Finding each other is not difficult, but
making a funding relationship work well
for all involved often is.
The
best funding agencies usually want to
work through grassroots organizations
that have broad community participation
and that are in some way accountable to
the people they serve. However, it is
not always easy to distinguish these legitimate
grassroots groups from organizations that
opportunistically spring up and claim
to be serving the people but really exist
to serve the interests of only a few.
The
best funding agencies also need to be
able to account for how donated funds
get used, all the way to the ultimate
beneficiaries. Thus, they can usually
only give funds to organizations that
have the ability to provide project proposals,
budgets, and financial reports, and conduct
regular evaluations of the work being
funded. But the skills needed to fulfill
these many kinds of requirements are not
common among Haitis grassroots organizations.
Local
organizations also need to know how to
manage a relationship with a foreign agency.

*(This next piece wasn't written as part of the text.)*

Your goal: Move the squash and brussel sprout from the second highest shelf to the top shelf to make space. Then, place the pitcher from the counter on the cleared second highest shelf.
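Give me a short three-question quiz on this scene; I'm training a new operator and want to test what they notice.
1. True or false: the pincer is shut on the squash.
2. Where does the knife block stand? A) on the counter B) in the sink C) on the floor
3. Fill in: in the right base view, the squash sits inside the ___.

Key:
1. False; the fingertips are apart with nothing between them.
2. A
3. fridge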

Funding agencies may try to push an agenda
that makes little sense for a community.
At the same time, funding agencies may
have legitimate concerns that the local
organization must understand. These agencies
may fear that giving money to a certain
organization will extinguish the organizations
volunteer spirit or create divisions and
jealousy within the community. Also, agencies
may decline to fund a project that they
believe may foster attitudes of dependence
and helplessness in the community.
The
great majority of participants in the
Discovering Resources seminar are Haitian
community leaders who will enjoy the opportunity
to learn program development, grant writing,
reporting, and evaluation skills. They
will also be exposed to alternative approaches
to leadership that will allow them to
gather more local participation and avoid
the pitfalls of receiving outside support.
Representatives from funding agencies
will get feedback from local leaders about
what have been the most and least helpful
practices of funders.
The
effort is an initiative of Beyond Borders
co-founder, John Engle, and friends of
Beyond Borders, Laurie Richardson and
Marx Aristide.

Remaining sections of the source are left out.